By: Ryan Taylor, Biography and Archived Articles


Is researching your roots a bad idea? Will it only lead to trouble?

A recent article in the Wall Street Journal seems to think so. With a suggestion that the hobby has gone 'haywire', reporter Elizabeth Bernstein catalogs a list of unhappy people and situations.

When I lecture on genealogy, I often warn my students that there will be unexpected facts which turn up. Any experienced researcher knows that every family has illegitimate children, babies born soon after marriage and unhappy couples. I also say that every family in Ontario has at least one man who ran off to the west with a red headed woman.

However, every family also has tales of valiant soldiers, brave pioneers, men who worked for forty years at the same factory and women who could produce delicious meals almost out of thin air.

Bernstein wants our families in the past to exist in some Disneyfied world where every child is cute, every parent caring and everybody sat around in the sunset drinking lemonade.

Families are people, and people are varied. The tales we hear when we do research tell us more about ourselves and enrich us in many ways. That includes the sad stories as well as the sunny ones.

Longtime readers of this column know that a few years back I got a shock when I found that my great-grandmother, long seen as a victim of tragic circumstance, had in fact been an alcoholic who neglected her children to the point that she was put in jail. My grandad, at five, went to an orphanage.

I was shaken, but I worked it out by visiting her hometown and thinking deeply about what happened. And my final conclusion was that my grandad was a hero. He overcame a terrible childhood to become a model father, grandfather, uncle and friend.

I suspect that if the writer from the Wall Street Journal heard this story, she would stop after he went to an orphanage.' She would ignore the profound spiritual experience I had as a result, and the uplifting story of my grandfather's heroism.

I think that this attitude is highlighted by a chart Bernstein includes of prominent genealogical websites. After each she makes a comment. For those interested in Ellis Island, the place where many thousands of immigrants arrived in America, she says, "It's fun to see where relatives came from and where they were going.
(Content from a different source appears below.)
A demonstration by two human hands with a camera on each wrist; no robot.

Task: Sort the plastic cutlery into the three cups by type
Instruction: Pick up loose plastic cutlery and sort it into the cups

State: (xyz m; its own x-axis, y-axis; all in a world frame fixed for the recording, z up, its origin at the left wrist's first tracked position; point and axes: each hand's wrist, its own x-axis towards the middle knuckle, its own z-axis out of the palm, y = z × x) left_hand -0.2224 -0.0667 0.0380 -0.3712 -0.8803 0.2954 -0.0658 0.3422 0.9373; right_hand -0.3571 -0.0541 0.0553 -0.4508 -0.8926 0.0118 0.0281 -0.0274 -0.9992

But you won't find much more than that."

Every researcher I know would be overjoyed to have their immigrant ancestor's own version of where they came from and where they were going.

In fact, the Ellis Island comment amounts to whether you see the glass as half empty or half full. Genealogists know how valuable these two facts are. People who are uninformed do not understand.

Bernstein was offered the run of the National Genealogical Society's conference in Portland, Oregon last May. She was told how genealogy can bring joy and excitement to both researchers and their families. She chose to ignore this and winkle out sundry disgruntled people with sad tales.

Every hobby offers the chance for someone to cheat. There are forged postage stamps, counterfeit money, high sticking in hockey. I suspect there are people who slip extra money under the Monopoly board when other players aren't looking.

I also suspect there are a great many more happy philatelists, numismatists, hockey players and throwers of the Monopoly dice.

My fear is that articles like this one will frighten people away from the pleasures that can come from family research. I recently showed my mother the result of some of my work. She replied, "I enjoyed all the memories." That's the real truth about family history.